### [TASK STATEMENT]
How many lines of these entries hold the string "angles"? Answer with the number alone.

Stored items
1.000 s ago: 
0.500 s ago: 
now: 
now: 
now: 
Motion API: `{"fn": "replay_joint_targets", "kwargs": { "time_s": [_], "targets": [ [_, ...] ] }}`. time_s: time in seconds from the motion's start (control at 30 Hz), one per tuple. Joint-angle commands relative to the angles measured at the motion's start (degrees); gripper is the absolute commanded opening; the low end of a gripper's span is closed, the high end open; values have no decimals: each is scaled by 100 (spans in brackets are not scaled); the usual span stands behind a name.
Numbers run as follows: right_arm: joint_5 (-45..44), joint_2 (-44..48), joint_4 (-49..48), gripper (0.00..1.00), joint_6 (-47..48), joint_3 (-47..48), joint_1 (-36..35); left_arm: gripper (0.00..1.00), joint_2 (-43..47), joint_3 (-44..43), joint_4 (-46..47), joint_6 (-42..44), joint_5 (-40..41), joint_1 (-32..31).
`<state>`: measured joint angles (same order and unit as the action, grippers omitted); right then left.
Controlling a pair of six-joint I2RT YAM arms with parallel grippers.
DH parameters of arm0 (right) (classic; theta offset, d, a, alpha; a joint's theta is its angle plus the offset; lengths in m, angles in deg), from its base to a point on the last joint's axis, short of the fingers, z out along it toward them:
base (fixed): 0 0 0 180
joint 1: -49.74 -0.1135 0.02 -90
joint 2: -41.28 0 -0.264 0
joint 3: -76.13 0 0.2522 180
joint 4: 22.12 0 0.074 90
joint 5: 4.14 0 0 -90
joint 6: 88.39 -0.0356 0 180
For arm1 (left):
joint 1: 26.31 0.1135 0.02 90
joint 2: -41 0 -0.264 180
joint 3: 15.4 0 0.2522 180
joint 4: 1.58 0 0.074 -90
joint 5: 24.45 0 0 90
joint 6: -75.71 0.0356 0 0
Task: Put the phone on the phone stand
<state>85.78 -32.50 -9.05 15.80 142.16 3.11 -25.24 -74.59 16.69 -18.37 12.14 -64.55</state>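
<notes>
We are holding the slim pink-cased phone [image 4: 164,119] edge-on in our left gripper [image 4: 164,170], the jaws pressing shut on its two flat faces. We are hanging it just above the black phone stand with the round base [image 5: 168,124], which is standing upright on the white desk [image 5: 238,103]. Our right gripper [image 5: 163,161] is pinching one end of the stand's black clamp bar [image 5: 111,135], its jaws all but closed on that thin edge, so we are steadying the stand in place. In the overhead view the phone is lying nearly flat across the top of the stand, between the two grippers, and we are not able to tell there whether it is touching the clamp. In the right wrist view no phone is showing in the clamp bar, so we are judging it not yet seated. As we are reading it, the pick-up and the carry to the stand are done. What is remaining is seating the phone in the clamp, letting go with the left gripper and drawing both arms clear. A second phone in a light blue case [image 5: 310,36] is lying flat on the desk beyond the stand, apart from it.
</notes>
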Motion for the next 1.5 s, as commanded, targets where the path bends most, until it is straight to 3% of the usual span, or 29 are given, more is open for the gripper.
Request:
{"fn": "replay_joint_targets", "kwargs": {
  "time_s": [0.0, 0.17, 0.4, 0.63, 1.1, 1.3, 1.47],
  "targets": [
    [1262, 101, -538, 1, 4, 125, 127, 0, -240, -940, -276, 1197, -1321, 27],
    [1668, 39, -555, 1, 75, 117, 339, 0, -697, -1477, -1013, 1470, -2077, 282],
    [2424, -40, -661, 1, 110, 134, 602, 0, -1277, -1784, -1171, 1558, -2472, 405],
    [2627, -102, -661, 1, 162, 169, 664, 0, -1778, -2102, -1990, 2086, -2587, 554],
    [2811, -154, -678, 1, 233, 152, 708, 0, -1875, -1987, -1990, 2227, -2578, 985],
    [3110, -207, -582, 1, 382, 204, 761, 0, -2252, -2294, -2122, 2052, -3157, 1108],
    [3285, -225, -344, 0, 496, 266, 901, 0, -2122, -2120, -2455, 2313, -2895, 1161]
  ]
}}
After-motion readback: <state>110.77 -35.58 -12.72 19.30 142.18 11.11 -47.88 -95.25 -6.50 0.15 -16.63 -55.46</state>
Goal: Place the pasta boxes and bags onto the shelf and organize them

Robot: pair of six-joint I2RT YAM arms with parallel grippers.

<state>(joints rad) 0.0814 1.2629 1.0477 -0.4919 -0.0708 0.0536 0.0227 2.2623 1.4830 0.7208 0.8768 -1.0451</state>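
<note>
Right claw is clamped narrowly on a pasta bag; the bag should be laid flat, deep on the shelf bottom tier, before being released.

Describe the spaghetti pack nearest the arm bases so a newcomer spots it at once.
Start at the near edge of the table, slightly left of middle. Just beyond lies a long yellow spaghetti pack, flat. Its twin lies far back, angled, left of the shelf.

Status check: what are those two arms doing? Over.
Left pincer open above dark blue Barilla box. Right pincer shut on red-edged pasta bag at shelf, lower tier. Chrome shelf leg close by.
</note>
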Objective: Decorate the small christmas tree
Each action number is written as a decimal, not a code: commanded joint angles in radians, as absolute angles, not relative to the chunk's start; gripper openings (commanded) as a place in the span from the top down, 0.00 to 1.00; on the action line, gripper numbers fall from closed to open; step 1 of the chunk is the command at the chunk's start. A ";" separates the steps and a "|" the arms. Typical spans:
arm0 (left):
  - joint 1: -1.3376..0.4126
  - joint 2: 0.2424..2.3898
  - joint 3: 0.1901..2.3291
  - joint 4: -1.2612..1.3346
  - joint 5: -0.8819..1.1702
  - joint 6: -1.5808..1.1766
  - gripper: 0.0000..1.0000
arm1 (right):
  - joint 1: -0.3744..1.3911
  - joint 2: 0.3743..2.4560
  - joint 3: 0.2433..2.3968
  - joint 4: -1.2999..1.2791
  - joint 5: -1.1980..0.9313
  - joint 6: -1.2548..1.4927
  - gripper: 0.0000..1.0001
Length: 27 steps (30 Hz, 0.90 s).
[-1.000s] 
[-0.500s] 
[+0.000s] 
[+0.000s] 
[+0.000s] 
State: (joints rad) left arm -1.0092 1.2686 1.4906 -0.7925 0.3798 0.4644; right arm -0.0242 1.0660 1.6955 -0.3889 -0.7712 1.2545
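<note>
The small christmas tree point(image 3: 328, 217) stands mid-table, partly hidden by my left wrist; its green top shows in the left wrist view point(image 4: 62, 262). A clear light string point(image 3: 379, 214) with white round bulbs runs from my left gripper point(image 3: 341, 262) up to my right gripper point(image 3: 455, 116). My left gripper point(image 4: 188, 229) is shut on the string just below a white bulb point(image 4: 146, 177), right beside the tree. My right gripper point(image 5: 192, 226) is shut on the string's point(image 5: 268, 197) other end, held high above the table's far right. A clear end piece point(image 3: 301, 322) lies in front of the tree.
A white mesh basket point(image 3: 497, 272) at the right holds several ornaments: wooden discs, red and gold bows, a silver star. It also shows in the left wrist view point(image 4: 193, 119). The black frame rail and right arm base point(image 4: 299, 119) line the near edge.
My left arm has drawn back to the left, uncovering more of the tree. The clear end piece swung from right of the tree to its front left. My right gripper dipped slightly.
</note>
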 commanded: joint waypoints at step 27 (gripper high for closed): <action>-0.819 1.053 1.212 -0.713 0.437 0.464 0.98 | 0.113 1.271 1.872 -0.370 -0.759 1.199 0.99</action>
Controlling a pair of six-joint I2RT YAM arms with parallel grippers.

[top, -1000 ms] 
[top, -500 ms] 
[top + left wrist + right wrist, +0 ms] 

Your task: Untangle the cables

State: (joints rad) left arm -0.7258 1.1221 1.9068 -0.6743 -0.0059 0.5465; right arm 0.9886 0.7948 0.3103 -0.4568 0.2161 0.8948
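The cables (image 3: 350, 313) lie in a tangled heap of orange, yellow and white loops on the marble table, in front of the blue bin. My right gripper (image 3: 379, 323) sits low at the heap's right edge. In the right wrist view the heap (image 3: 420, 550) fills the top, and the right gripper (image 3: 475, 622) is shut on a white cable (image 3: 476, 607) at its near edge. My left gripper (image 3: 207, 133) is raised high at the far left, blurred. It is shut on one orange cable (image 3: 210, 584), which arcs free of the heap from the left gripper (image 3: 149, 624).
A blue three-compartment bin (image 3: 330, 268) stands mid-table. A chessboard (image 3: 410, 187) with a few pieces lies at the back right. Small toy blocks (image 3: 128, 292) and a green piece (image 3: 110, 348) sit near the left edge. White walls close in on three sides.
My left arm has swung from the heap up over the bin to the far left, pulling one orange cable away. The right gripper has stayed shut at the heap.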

### [TASK SOLUTION]
4